Igual Ismael fue el hombre que nació más enfadado del mundo. No lo digo por nada más que por su gesto. Miradlo. Enfadado. A saber por qué. Tendría sus motivos y, por lo que fuera, ya fueron, porque enseguida se tornó en un tipo afable y no, como, sólo por criticar parientes cercanos, algunos de sus tíos.
Yo, que siempre he tenido embarazos de elefanta, sin faltar, que no por las toneladas ganadas, sino que mis hijos, al menos los propios, nunca mostraron prisa por nacer. La primera se retrasó 1 día. «Pero eso es porque es la primera, los demás luego siempre se adelantan», me dijeron. Y 7 días el segundo y como 14 el tercero, pero de «retraso». Y yo, que no quería eso que decían «provocar» el parto.

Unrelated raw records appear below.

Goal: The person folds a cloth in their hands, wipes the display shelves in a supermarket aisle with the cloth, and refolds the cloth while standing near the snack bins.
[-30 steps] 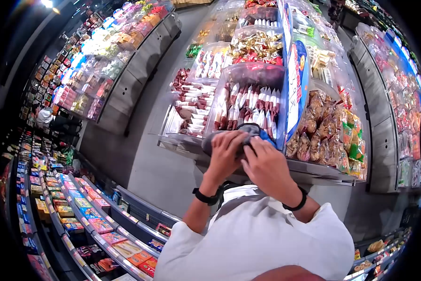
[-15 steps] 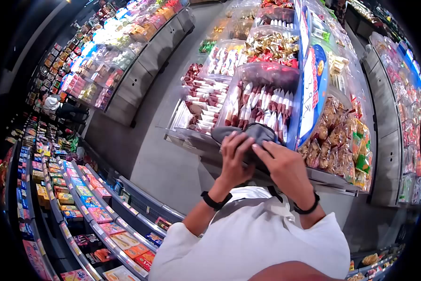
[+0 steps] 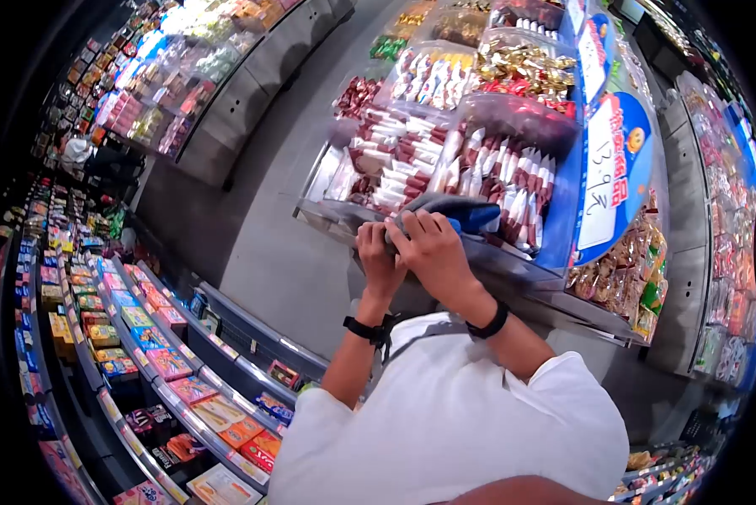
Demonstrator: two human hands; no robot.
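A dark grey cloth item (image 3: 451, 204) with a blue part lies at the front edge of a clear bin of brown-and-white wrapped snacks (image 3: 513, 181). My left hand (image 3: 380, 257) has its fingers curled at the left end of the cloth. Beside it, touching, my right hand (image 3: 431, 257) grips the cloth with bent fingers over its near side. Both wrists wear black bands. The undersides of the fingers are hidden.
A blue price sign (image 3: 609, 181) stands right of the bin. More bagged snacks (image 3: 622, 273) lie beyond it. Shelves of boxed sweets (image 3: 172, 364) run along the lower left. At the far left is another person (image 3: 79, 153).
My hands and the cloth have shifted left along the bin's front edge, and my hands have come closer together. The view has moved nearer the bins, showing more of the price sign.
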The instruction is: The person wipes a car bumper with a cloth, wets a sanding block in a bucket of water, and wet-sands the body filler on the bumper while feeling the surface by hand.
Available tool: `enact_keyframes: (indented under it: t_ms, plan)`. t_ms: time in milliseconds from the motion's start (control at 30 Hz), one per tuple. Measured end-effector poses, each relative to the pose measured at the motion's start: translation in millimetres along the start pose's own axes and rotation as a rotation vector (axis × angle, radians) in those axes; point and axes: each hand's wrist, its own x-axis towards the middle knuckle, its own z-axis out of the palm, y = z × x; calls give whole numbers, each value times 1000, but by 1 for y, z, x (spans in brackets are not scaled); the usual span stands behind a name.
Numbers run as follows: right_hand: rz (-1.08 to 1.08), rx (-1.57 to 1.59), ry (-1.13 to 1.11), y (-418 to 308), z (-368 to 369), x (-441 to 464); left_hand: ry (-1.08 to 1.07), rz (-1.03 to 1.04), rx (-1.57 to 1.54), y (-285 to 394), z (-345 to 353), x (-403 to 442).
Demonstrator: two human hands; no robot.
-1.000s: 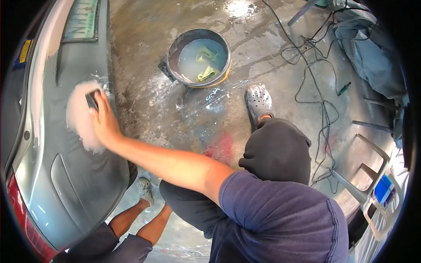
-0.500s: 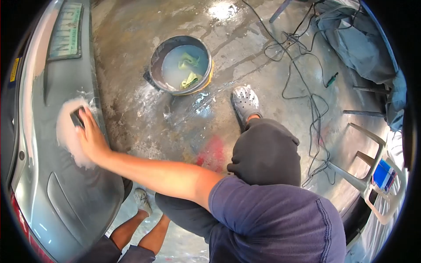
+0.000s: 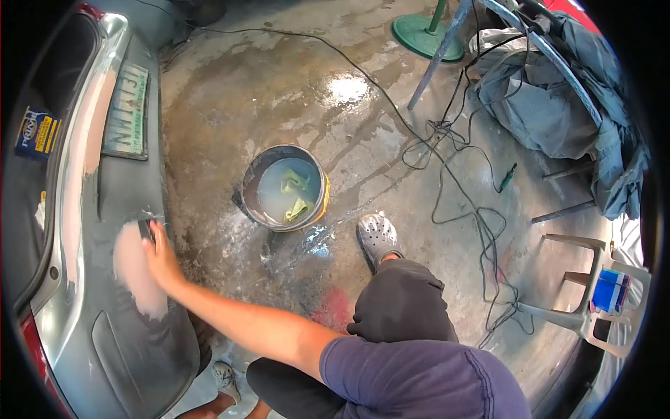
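My right hand (image 3: 165, 262) reaches left to the grey rear of a car (image 3: 132, 185). It holds a small dark sanding block (image 3: 145, 229), fingers closed over its edge. The block is pressed to the upper part of a pale pinkish filler patch (image 3: 132, 262) with a smeared outline. A green-lettered licence plate (image 3: 128, 112) sits above the patch, and a recessed panel lies below. My left hand is out of view.
A bucket (image 3: 248, 183) of cloudy water with yellow-green cloths (image 3: 296, 208) stands on the wet, stained floor. Tangled black cables (image 3: 447, 150) lie to the right, near a plastic chair (image 3: 558, 321) and grey draped sheeting (image 3: 537, 105). Another person's foot (image 3: 225, 377) is below the car's corner.
The view has tilted up, so the car, bucket and cables appear lower. The right hand keeps hold of the block and has shifted slightly toward the patch's upper right edge.
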Motion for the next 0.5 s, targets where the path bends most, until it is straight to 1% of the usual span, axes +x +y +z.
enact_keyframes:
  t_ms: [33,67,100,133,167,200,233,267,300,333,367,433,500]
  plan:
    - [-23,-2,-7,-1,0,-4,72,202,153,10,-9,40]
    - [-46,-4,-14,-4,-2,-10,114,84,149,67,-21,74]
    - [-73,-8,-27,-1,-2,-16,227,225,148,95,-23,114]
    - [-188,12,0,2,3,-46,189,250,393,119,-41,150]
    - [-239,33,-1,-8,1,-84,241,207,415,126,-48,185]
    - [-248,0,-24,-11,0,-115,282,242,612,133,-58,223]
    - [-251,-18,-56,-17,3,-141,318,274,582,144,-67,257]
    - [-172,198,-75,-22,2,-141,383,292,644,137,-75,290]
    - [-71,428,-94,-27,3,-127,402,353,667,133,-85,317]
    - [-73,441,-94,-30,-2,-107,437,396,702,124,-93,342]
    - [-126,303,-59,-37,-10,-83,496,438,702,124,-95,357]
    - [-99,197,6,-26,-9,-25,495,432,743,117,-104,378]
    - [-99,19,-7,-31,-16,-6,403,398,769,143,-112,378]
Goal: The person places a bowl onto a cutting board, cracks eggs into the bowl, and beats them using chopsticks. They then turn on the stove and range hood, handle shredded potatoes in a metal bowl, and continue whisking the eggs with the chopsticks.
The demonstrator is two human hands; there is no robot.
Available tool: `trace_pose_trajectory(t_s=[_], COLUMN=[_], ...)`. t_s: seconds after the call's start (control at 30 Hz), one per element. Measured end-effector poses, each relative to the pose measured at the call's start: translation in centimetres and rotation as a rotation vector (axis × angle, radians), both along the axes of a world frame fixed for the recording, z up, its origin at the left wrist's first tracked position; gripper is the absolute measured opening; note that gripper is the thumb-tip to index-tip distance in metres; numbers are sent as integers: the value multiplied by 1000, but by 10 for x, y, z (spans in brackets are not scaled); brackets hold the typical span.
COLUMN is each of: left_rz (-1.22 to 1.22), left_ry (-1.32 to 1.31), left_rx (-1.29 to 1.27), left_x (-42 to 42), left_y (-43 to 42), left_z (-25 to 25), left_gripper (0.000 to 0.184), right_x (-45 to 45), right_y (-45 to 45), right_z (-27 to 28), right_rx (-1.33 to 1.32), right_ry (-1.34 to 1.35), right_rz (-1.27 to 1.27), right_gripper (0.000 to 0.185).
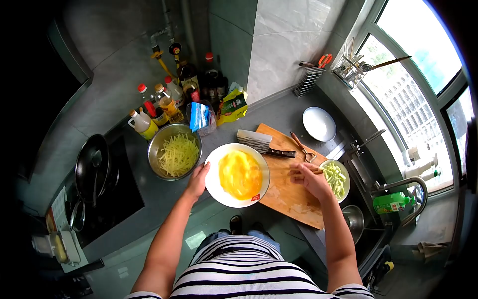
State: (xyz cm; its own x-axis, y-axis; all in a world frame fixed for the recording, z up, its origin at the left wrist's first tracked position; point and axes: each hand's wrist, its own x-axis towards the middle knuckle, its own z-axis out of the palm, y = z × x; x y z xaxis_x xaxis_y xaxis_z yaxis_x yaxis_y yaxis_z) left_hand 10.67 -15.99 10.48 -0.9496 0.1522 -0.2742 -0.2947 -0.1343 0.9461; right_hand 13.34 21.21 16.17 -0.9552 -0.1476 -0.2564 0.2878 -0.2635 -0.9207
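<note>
My left hand grips the left rim of a white bowl, which is held up in front of me. Yellow beaten egg lies in it. My right hand is closed around thin brown chopsticks, above the right part of a wooden cutting board. A cleaver with a dark handle and a peeler rest along the board's far side. Just right of my right hand stands a bowl of pale green cut vegetable.
A metal bowl of pale green shreds stands left of the egg bowl, with several bottles behind. A black pan sits on the stove at left. At right are a white plate, the faucet and the sink.
</note>
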Motion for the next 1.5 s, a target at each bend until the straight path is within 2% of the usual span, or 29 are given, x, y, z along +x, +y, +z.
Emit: trace_pose_trajectory(t_s=[0.07, 0.17, 0.3, 0.4, 0.5, 0.53, 0.63, 0.67, 0.77, 0.8, 0.9, 1.03, 1.07, 1.2, 1.33, 1.43, 1.5], left_rz=[-5, -6, 3, -1, -5, -7, 14, 11, 5, 4, -3, -29, -32, -54, -44, -43, -23], left_ry=[-1, 7, 28, 21, 26, 30, 3, 3, -1, -3, -9, 14, 14, 31, 12, -35, -17], left_rx=[5, 9, -12, -9, -18, -23, -24, -22, -11, -3, 17, 15, 21, 22, 27, 63, 48], left_x=[0, -1, -2, -2, 0, 0, -1, -1, -2, -2, -3, -2, -2, -3, -1, -2, -2], left_y=[0, 0, -1, 1, 4, 5, 6, 5, 5, 6, 6, 8, 9, 12, 12, 17, 16], left_z=[0, 1, 1, 0, 3, 3, 0, 0, 0, 2, 1, 5, 5, 7, 3, 0, -3], left_gripper=[46, 47, 47, 47, 47, 47, 47, 47, 48, 48, 48, 47, 46, 46, 45, 45, 46], right_x=[4, 0, 5, 2, 3, 4, -1, -2, 2, 4, 0, 2, 3, 3, -6, -8, -8], right_y=[5, 11, 15, 6, 4, 0, -5, -1, 8, 9, 4, 10, 2, 3, 3, -25, -11], right_z=[3, 11, 30, 42, 38, 36, 29, 26, 22, 20, 13, 4, 9, 17, 33, 26, 35], right_rx=[-25, 113, 241, 341, 267, 217, 230, 215, 120, 32, 109, -40, -39, 131, 290, 189, 250], right_ry=[-42, 3, -14, 49, 29, 14, 134, 89, -27, 2, 37, -50, 6, -39, 3, 103, 49], right_rz=[82, -59, 99, -29, 223, 221, -41, -32, 229, 141, -35, 155, 4, 191, -37, 132, 108], right_gripper=[30, 30, 30, 30, 30, 30, 30, 30, 30, 30, 31, 30, 31, 32, 31, 32, 30])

Será que soy de letras más que de números, pero a mí que alguien me dijera que una persona -y por más inri, todas las demás- tardan en gestarse «40 semanas», era una matemática que no me parecía tan defendible. Me sonaba como cuando mi madre no me dejaba salir y me decía: «Porque sí» y si continuaba mi protesta: «Porque lo digo yo». Pero con Ismael… Tuvo su gracia.
La noche de San Juan la pasamos juntos, malcriando a su madre (porque por aquel entonces sólo la quería a ella) sabiendo que a las 8 de la mañana nos íbamos, con premeditación y alevosía a que la pusieran de parto. Otros. No ella. Ni él. Otros. Los tiempos que avanzan que es una modernidad.
Ella incluso lo entendía y yo sé, que si en vez de ella, siguiera siendo yo, no, no, no. Que no me daría la gana entenderlo.